I recall the case of another wealthy person who, like the tech entrepreneur in Glass Onion, also had his own private island where he entertained his friends and enablers. I am talking about serial sex abuser Jeffrey Epstein who used his wealth to cultivate celebrities including scientists. He managed to persuade them that he was a ‘leading thinker’ and had a ‘great mind’ and was even asked to contribute an essay to a book that had the title What We Believe but Cannot Prove: Today’s Leading Thinkers on Science in the Age of Certainty. Here is Epstein’s essay in its entirety.
I believe that the mechanism for the human perception of time will be discovered. Almost another sense—the ability to distinguish past from present, in intervals long enough to convey a thought and create memories—will establish a new boundary of consciousness.
There will be found (in addition to entropy) a cost, or friction, for just moving through time. Steady states will be the classical limit. We will uncover the formula for time’s relationship to life, which will be as unique as time’s relationship to space.
Since it dealt with science, I had some expertise to judge his alleged brilliance and did so in a blog post:
That’s it? What the hell does this even mean? It is Deepak Chopra-esque levels of pseudo-profound inanities.

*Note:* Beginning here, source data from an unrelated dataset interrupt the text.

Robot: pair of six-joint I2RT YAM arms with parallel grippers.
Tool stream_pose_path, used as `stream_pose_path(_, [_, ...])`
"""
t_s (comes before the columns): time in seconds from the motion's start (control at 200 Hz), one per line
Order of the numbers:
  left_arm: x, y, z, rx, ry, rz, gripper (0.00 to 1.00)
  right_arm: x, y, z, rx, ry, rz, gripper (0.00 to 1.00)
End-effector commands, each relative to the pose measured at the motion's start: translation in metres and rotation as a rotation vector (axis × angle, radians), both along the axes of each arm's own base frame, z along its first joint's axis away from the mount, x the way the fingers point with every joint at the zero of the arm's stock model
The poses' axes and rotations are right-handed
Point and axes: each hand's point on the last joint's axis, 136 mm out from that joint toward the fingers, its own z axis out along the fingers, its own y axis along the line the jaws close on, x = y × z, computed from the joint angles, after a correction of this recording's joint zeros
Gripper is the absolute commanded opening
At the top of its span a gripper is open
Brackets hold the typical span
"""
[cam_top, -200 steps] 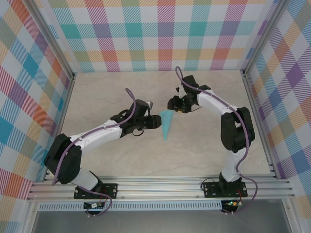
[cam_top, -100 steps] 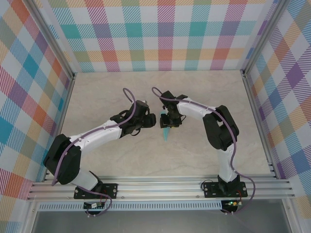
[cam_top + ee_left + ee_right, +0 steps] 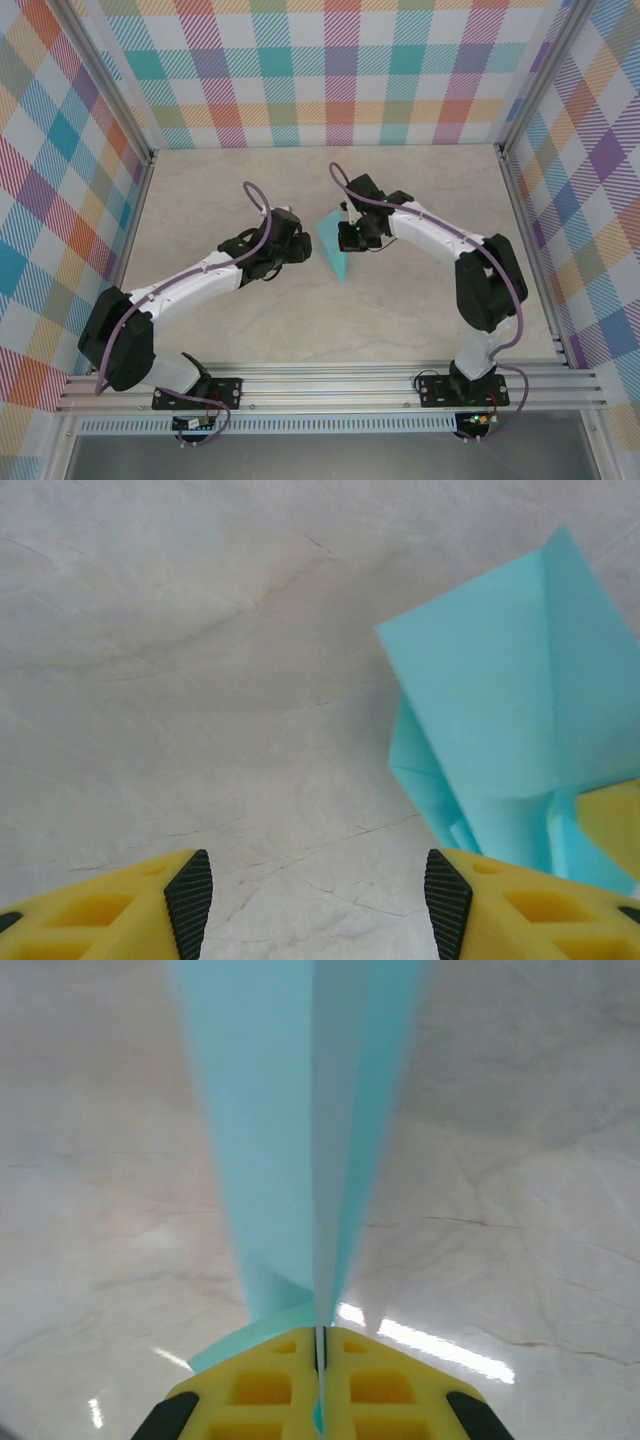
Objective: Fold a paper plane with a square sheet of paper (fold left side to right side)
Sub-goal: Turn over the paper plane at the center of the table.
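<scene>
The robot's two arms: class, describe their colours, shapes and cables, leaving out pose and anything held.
Both the left arm and right arm have white shells, bulky black joints and black base plates. A purple cable runs along each. The left gripper and right gripper have yellow fingers with cut-out cells and black ribbed pads.

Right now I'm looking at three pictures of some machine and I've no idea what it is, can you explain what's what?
These are two white robot arms bolted to a marble-look table. The overhead view looks down from behind them. The other two pictures come from a camera on each wrist, so the yellow fingers at the bottom are that arm's own. The right gripper is shut, pinching a folded turquoise paper plane. The left gripper is open and empty, pointing at the plane beside it.
</scene>
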Motion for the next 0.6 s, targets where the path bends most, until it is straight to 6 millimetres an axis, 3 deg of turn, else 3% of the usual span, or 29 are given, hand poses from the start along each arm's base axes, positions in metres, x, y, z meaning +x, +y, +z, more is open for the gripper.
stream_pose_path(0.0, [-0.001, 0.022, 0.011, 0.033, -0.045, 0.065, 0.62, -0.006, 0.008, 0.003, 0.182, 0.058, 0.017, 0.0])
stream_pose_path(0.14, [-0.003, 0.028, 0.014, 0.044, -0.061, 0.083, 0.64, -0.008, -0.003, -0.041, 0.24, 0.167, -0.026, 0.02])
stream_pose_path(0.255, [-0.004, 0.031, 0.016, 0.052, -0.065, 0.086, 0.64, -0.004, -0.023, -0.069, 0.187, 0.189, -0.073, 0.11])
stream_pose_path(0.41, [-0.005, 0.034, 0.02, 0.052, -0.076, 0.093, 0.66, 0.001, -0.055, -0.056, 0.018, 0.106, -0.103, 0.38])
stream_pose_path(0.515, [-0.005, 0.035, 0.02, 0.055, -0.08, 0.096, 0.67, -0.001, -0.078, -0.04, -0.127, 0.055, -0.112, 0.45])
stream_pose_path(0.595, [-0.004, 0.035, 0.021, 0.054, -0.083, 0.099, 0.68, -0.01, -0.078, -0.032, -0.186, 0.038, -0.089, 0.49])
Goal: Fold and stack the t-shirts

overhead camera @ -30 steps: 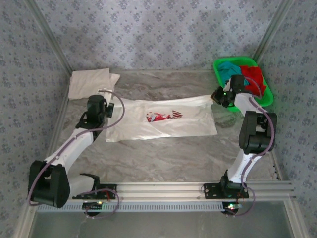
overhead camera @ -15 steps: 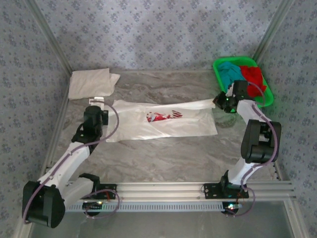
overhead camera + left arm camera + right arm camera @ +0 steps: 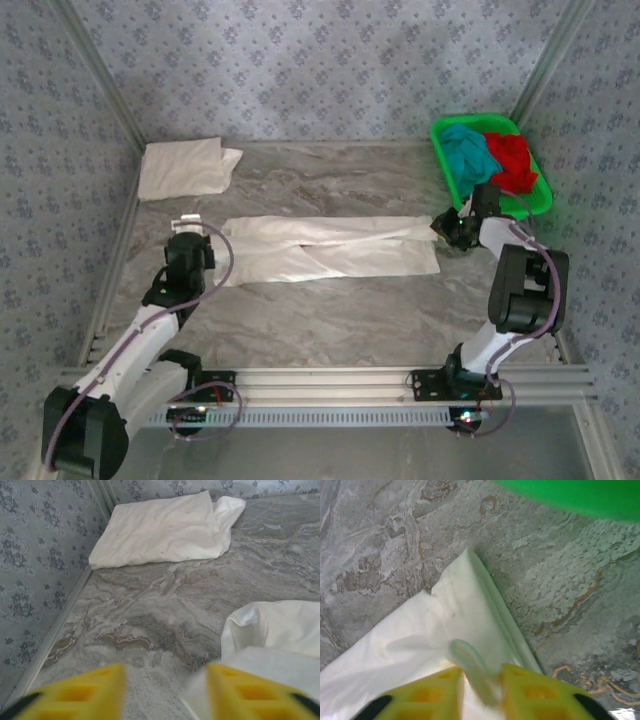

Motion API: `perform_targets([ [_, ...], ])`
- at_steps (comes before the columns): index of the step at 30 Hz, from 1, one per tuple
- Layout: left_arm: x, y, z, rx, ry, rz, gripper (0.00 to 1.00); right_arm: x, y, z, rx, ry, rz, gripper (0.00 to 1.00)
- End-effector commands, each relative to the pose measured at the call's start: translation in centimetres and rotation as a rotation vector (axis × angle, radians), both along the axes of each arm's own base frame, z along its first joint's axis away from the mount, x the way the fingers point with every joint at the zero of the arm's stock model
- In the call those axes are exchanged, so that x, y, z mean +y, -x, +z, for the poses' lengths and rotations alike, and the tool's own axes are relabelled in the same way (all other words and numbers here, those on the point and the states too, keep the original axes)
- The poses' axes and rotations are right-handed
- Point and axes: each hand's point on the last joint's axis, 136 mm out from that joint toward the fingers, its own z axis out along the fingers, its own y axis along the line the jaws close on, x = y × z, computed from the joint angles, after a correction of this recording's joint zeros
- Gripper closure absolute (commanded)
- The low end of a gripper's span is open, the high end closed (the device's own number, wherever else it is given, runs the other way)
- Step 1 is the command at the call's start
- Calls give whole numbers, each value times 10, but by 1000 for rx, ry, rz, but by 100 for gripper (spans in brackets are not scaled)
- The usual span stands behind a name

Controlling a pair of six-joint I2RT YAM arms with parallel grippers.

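A white t-shirt (image 3: 330,250) lies folded into a long band across the middle of the table (image 3: 330,320), running from 9 o'clock to 3 o'clock. The left arm (image 3: 140,330) stretches low from its base at 7 o'clock. The left gripper (image 3: 190,222) sits at the band's 9 o'clock end. In the left wrist view its yellow fingers (image 3: 95,687) stand wide apart over bare marble, with the shirt's edge (image 3: 280,630) beside the right one. The right arm (image 3: 525,285) folds sharply at the elbow and reaches back toward 12 o'clock. The right gripper (image 3: 443,225) is at the band's 3 o'clock end, its fingers (image 3: 435,692) nipped narrowly on a ridge of the white cloth (image 3: 470,672).

A folded white tee (image 3: 185,165) rests at 10 o'clock. The teal tee (image 3: 468,150) and red tee (image 3: 510,155) lie in the green basket (image 3: 445,172) at 2 o'clock.
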Motion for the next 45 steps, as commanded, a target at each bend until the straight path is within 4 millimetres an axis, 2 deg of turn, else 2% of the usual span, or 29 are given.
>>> perform_targets([
  [1,-10,4,13,-43,46,-53,30,-9,6,9,-14,31,-27,62],
  [5,-32,3,25,-124,86,-188,15,-9,3,30,-71,54,-28,60],
  [9,-58,-9,19,-21,109,-307,14,5,-1,56,-123,122,31,61],
  [13,-80,-29,-14,223,127,-373,14,24,-6,72,-192,200,88,61],
  [18,-95,-60,-61,456,139,-374,12,42,-12,70,-202,188,129,61],
  [22,-104,-83,-85,557,157,-377,12,47,-12,69,-201,192,142,62],
  [26,-103,-88,-106,630,163,-340,16,45,-11,73,-208,202,138,62],
  [29,-101,-86,-110,657,154,-328,21,43,-11,73,-208,214,134,63],
  [32,-102,-84,-102,642,168,-336,42,42,-14,75,-214,211,134,63],
  [33,-101,-84,-99,635,167,-331,45,44,-16,75,-215,206,139,64],
  [35,-100,-85,-98,632,159,-330,74,45,-18,75,-219,200,139,64],
  [36,-97,-87,-100,633,151,-320,80,45,-18,75,-220,196,139,64],
  [38,-94,-92,-100,640,142,-303,87,46,-20,76,-221,190,140,64],
  [41,-93,-104,-89,609,140,-288,100,48,-22,75,-220,189,146,64],
  [45,-99,-124,-65,554,149,-299,100,48,-23,56,-138,199,181,62],
])
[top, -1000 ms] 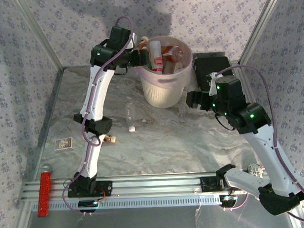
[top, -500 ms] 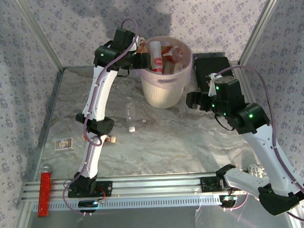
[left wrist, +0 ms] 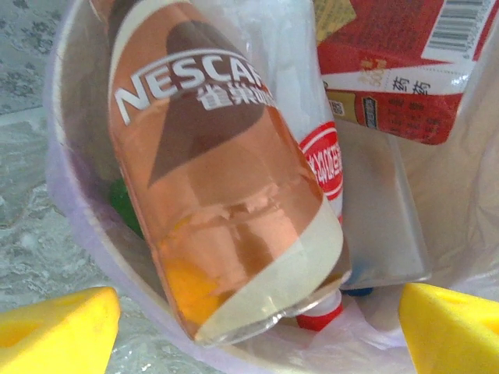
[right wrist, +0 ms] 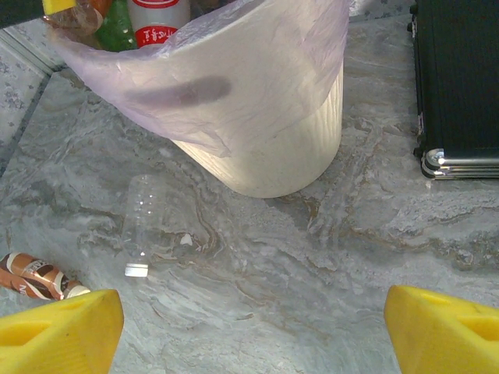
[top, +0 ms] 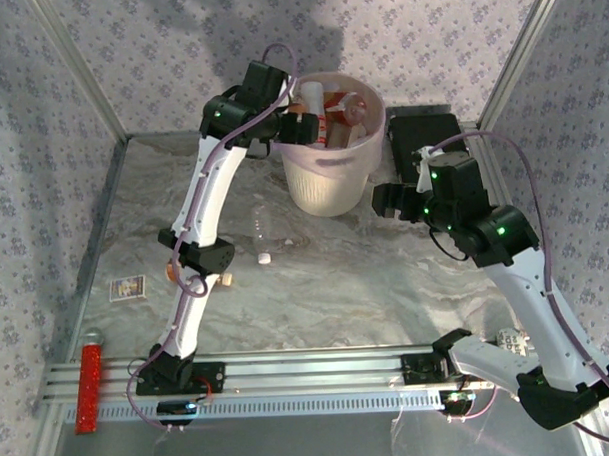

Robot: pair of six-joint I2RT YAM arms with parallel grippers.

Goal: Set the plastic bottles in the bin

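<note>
the left gripper (left wrist: pixel 253 331) hangs over the near-left rim of the bin (top: pixel 328 192) with its yellow fingers spread wide. a brown-labelled nescafe bottle (left wrist: pixel 226 195) lies free between and beyond them, touching neither finger. it is inside the bin, leaning on the wall, with its long axis running straight away from the gripper. its pale rounded end is nearest the fingers and the other end runs out of the top of the wrist view. around it the bin holds a white bottle with a red label (left wrist: pixel 321 160) and others. the next move, as i judge it, turns on the clear bottle (right wrist: pixel 140 222) lying flat on the marbled table just near and left of the bin. its long axis runs roughly from far to near, and its white cap (right wrist: pixel 136 269) points toward the arm bases. the right gripper (right wrist: pixel 253 331), its fingers apart and holding nothing, sits low beside the bin's right side, near the black case (right wrist: pixel 456 78). from there the clear bottle lies ahead and to the left, lengthwise to the approach. the left gripper is about as near, but high up over the rim. a brown bottle (right wrist: pixel 31 276) lies further left, close to the left arm's elbow, its axis slanting across the table. both suit the left arm's side better, i think.
</note>
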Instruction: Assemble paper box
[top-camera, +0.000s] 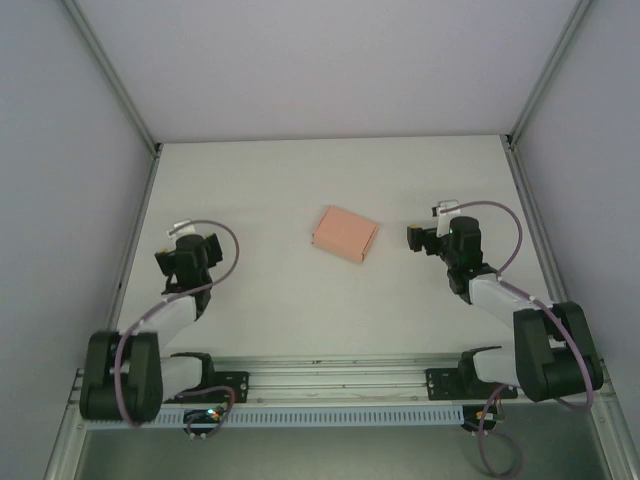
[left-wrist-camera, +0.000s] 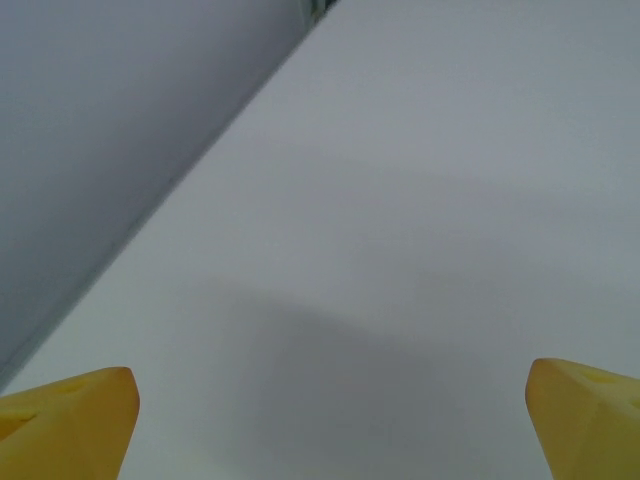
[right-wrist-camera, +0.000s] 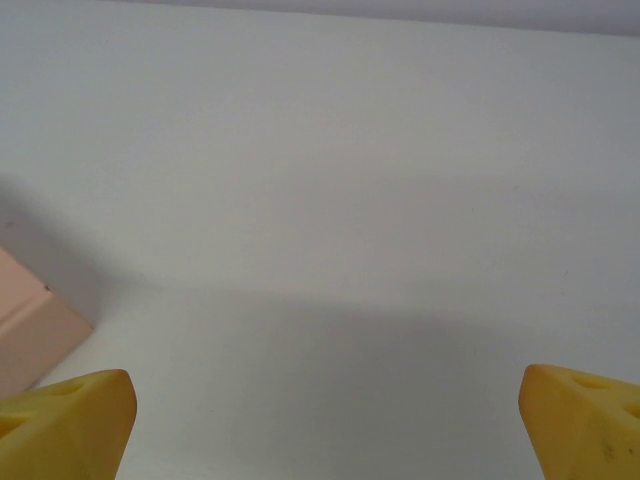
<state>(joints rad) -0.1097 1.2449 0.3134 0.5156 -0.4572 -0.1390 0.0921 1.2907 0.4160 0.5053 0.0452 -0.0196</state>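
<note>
**Spotter:** What are you seeing closest to you?

**Operator:** I'm looking at both arms folding back over the near edge of the counter (top-camera: 300, 320). The left tool (top-camera: 192, 243) is standing released, its yellow fingers (left-wrist-camera: 80, 415) spread wide with nothing between them. The right tool (top-camera: 418, 237) is gaping the same way and carrying nothing.

**Spotter:** And the box?

**Operator:** The box (top-camera: 345, 233) is lying flat on the counter between the two tools, touching neither. It's sitting nearer the right tool, off to that tool's left at about the same depth. My right wrist view is catching one pink corner at its left edge. The left tool is sitting well apart from it.

**Spotter:** How is it lying?

**Operator:** Its long axis is running mostly across the counter, skewed so the right end is coming nearer the arms. I'm judging it as already folded shut. Any further reach is looking like the right arm's job, going in sideways at the short end.

**Spotter:** Any print?

**Operator:** I'm finding no brand, label or writing on the box, nor on the back wall (top-camera: 320, 60) beyond it.
</note>
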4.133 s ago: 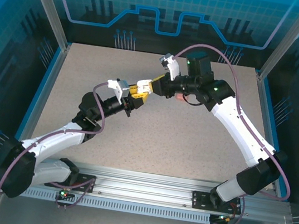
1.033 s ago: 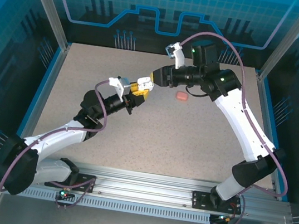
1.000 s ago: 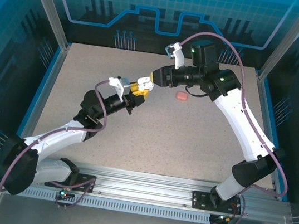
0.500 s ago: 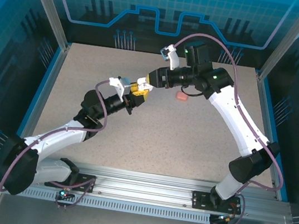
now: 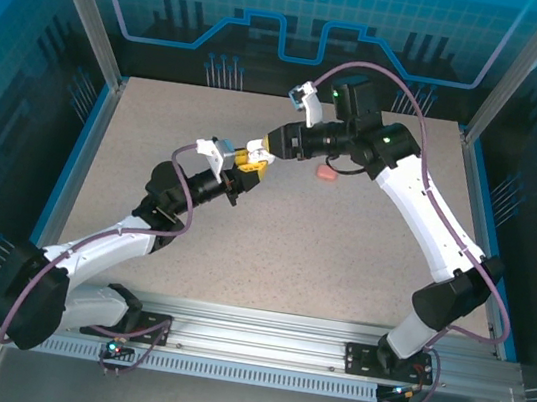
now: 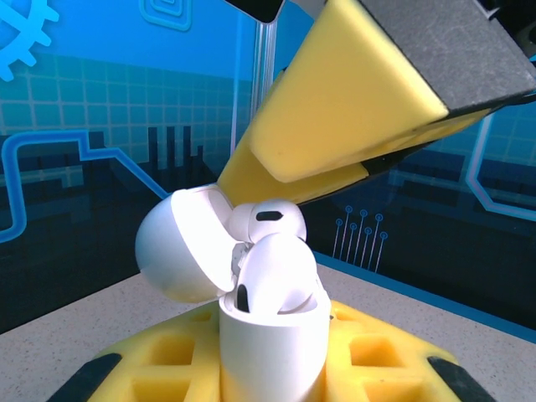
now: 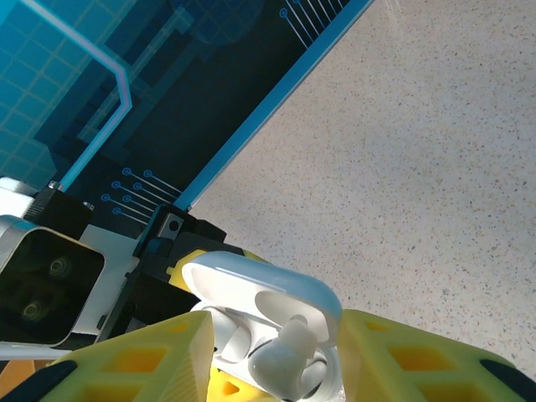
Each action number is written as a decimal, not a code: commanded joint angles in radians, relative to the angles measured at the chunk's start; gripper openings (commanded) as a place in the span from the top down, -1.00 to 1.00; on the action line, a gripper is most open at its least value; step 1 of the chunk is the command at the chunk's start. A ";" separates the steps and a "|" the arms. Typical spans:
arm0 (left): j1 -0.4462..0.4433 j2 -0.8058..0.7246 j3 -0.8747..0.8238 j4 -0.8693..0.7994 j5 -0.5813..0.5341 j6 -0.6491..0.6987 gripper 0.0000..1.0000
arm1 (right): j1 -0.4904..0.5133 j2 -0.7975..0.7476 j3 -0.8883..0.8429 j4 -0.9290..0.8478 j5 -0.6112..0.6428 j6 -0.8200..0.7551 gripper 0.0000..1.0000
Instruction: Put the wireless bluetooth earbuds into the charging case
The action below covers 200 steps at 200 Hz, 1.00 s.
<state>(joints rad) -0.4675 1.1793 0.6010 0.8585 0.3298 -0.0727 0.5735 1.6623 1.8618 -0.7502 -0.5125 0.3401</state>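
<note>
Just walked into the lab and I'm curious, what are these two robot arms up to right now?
The left arm's fingers grip a white charging case with its lid flipped open. Two white earbuds sit in it, one riding high. The right arm's fingers stand apart on either side of the case, over that earbud. A small pink piece lies on the table nearby.

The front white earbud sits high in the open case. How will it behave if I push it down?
The white earbud looks smooth and rounded, so a pushing finger would likely slide off-centre. It seems tiny and light, so it may pop out rather than seat. The white case, clamped low in the left gripper, should hold steady.
</note>
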 commanded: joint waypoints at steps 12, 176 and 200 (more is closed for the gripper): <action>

I wondered how and why Epstein was picked as a contributor since he has not, as far as I am aware, written anything of value or significance in his life. And yet he had been identified as a ‘leading thinker’ and a ‘great mind’ and asked to share his wisdom. I wondered if any of the other contributors might have promoted him as a great mind, so I looked through the list … and there are some possible suspects. Physicist Lawrence Krauss and biologist Robert Trivers who have both defended Epstein are contributors as is Stephen Pinker who has hobnobbed with Epstein and even flown on his private jet that has been nicknamed the Lolita Express. Did they vouch for Epstein having a great mind? And if so, on what basis? The editor of this volume John Brockman is now deceased but the publisher’s editor Sarah Lippincott may be still alive and Ian McEwan who wrote the introduction is still alive and may be able to answer.
It is quite extraordinary how some ascribe great personal qualities to people whose main distinguishing feature is that they have a lot of money and are willing to spend it on them.
When it comes to Musk’s expertise, people are now beginning to question it.
My son, who is a software engineer, just told me that people who know software just had their Elon Musk realization. pic.twitter.com/eEFBuoHREm
— B Graham Disciple (@bgrahamdisciple) December 26, 2022
On a slightly tangential note, the responses to the film Glass Onion seems to be between those who love and those who hate it, with few being ambivalent. As far as I can tell, the reaction seems to depend upon whether you like to see rich pretentious people being skewered (as the film does) or not.